▸ **What is required**: Please report each line of the data below that contains "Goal".

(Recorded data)
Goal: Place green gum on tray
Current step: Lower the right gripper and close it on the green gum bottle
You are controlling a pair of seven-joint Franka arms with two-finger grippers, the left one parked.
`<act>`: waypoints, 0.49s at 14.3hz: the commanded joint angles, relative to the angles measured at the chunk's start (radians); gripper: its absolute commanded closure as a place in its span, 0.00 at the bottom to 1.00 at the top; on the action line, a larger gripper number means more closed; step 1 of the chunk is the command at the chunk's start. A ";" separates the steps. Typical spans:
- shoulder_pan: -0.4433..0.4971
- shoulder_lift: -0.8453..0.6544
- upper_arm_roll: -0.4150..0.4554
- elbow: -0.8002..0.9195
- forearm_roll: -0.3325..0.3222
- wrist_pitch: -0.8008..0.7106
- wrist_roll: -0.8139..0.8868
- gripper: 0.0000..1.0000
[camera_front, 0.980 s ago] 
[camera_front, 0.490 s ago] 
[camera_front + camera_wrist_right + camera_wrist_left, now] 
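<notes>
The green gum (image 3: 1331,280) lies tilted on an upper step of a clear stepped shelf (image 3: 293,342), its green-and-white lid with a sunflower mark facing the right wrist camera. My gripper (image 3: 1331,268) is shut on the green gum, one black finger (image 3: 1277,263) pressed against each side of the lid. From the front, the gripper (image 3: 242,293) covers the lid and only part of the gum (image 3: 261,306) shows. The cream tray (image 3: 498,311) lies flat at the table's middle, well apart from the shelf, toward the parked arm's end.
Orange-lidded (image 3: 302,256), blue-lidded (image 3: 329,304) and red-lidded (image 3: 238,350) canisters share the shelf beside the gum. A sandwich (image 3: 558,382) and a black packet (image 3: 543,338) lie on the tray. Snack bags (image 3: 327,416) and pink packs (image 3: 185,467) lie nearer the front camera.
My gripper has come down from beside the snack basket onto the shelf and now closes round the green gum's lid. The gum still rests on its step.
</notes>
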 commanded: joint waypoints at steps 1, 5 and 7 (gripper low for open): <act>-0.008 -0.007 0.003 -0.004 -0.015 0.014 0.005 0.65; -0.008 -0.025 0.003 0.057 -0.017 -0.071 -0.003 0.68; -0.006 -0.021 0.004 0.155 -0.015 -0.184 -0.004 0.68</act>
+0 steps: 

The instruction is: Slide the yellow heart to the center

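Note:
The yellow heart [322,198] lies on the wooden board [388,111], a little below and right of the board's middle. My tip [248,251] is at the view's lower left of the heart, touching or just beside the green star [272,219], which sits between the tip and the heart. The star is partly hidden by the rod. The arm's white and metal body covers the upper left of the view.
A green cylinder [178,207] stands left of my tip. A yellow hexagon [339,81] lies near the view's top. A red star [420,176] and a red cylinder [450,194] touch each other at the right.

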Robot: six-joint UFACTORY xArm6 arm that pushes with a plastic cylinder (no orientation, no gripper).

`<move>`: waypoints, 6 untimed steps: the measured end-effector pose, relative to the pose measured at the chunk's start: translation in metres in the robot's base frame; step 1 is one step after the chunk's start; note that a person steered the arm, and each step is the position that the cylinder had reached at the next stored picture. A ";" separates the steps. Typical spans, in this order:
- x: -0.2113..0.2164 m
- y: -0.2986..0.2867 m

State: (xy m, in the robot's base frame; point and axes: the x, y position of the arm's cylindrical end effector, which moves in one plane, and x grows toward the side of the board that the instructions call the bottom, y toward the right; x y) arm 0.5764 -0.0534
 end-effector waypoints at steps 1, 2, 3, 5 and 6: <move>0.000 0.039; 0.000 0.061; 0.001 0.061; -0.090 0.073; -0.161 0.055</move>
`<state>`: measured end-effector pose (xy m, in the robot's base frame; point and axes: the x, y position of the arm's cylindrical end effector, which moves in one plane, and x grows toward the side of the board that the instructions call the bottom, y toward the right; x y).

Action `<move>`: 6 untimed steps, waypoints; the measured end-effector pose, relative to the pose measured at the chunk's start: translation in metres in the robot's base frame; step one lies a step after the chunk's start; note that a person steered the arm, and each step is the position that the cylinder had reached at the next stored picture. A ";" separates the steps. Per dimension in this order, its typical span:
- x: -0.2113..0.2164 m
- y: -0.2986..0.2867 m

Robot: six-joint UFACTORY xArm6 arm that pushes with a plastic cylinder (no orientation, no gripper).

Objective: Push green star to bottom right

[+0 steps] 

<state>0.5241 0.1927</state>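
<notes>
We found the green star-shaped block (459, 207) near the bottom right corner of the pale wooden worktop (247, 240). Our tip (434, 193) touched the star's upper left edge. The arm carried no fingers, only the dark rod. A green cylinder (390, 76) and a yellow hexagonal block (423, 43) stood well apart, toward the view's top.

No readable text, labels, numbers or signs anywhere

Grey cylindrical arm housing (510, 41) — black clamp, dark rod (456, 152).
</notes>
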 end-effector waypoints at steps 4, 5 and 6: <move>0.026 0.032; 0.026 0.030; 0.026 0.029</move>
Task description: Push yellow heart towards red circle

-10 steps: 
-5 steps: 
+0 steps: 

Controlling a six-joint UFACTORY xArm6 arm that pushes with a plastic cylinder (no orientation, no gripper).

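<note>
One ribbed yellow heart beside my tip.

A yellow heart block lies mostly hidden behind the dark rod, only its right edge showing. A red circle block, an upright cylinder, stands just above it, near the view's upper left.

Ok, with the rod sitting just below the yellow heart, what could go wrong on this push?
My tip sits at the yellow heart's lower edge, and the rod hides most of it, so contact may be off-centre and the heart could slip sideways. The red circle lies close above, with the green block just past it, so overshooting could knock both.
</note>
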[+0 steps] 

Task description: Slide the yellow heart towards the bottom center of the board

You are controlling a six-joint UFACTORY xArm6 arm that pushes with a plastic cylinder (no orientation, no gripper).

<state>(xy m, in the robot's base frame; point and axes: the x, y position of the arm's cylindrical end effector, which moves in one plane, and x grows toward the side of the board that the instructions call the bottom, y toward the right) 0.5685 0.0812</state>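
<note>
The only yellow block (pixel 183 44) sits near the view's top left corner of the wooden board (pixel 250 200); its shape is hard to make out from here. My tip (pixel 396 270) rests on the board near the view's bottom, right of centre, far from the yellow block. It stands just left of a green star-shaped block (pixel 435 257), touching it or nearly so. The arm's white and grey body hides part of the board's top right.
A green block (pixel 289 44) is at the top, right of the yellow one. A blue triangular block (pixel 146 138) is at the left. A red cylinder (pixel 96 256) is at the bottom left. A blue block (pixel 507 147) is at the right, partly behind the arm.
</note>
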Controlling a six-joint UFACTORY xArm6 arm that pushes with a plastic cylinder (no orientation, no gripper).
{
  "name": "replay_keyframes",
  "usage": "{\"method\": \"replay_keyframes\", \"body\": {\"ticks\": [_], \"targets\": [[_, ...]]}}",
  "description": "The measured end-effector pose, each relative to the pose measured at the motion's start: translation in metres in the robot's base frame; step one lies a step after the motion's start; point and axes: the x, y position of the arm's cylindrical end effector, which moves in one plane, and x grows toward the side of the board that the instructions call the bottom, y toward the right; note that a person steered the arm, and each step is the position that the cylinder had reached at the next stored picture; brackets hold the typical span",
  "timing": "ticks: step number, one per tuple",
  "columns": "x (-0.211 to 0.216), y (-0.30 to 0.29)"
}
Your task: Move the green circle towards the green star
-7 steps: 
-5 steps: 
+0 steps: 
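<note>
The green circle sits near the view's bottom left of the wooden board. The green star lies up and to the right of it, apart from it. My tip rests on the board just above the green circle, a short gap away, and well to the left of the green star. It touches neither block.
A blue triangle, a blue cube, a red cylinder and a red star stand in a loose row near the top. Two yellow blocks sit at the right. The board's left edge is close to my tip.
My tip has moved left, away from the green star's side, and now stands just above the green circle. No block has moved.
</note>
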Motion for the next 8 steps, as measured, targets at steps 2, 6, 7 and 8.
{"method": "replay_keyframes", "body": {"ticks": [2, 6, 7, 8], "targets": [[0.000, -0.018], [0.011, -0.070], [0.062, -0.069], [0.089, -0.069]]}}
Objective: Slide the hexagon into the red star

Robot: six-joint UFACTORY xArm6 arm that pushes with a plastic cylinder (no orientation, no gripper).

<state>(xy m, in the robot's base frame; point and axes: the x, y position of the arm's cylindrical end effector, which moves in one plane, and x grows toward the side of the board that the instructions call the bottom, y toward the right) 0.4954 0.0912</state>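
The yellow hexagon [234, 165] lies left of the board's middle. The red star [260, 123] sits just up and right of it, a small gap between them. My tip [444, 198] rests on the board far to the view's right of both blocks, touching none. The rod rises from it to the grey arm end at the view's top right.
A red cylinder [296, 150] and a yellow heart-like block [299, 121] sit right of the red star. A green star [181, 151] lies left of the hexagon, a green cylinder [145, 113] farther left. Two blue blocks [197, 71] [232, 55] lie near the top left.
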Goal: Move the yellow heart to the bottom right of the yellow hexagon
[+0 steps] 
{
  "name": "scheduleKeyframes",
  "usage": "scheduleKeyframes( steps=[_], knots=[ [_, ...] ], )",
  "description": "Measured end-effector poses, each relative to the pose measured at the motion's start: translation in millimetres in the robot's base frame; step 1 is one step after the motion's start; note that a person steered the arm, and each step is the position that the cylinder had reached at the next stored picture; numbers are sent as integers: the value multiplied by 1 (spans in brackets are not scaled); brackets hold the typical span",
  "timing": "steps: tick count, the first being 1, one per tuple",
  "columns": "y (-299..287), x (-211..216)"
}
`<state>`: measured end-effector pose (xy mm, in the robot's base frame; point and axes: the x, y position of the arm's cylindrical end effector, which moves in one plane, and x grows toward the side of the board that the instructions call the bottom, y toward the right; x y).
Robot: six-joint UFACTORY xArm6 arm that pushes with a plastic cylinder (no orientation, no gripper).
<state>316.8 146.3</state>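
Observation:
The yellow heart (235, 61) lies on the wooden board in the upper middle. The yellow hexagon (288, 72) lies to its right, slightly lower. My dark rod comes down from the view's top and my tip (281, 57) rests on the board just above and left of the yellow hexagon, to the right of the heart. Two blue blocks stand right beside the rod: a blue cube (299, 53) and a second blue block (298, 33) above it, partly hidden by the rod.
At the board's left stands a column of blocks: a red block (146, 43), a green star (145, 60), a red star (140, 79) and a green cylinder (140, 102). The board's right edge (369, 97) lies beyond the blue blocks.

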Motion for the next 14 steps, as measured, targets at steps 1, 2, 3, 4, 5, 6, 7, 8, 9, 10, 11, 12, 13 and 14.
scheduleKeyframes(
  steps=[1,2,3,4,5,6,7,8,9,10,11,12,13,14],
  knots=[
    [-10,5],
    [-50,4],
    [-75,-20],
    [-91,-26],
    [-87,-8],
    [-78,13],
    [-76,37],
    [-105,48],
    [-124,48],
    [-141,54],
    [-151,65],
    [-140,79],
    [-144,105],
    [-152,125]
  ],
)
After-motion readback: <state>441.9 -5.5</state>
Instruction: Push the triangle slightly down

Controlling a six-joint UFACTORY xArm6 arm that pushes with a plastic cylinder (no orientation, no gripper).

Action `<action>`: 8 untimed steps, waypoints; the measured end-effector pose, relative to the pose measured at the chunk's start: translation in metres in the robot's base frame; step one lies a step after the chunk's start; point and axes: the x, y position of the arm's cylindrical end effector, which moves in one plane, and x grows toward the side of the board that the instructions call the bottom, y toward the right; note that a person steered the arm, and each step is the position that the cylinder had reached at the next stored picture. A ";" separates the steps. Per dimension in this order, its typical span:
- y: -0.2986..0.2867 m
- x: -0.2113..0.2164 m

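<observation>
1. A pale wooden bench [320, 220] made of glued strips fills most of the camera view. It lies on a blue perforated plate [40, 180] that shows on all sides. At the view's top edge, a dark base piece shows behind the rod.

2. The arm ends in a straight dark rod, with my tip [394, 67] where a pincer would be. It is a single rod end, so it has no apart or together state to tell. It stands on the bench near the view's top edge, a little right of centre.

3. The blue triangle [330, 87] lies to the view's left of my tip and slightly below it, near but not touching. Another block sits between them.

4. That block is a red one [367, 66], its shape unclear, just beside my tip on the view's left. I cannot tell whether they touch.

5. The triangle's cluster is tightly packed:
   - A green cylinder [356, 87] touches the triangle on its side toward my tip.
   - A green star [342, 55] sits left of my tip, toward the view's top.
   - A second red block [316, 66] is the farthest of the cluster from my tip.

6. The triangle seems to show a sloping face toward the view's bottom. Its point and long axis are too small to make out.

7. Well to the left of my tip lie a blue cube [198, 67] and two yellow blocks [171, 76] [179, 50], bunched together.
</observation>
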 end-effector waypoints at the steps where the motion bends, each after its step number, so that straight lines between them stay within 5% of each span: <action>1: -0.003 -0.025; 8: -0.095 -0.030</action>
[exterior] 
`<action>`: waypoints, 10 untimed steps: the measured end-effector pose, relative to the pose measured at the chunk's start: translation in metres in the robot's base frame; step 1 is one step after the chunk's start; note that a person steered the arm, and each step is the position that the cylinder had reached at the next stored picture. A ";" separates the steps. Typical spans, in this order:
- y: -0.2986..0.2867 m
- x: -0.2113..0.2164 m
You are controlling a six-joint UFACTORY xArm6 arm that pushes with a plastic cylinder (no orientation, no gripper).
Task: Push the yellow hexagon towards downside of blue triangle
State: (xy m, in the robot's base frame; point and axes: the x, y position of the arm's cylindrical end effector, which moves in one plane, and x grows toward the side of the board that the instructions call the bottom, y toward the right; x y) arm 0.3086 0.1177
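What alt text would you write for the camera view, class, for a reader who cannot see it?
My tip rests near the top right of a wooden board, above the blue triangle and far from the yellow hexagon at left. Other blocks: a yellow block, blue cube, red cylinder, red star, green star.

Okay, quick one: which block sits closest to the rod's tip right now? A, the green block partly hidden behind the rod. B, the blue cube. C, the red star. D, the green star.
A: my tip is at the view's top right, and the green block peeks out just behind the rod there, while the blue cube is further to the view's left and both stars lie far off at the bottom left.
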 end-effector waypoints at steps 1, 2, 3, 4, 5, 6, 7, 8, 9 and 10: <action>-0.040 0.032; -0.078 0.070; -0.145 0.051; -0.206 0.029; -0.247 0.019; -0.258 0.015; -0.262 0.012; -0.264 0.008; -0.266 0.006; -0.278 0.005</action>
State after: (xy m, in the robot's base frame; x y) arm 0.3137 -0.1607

▸ **Written solution**:
Goal: Place green gum on tray
Goal: Move the yellow heart to the bottom right of the yellow hexagon

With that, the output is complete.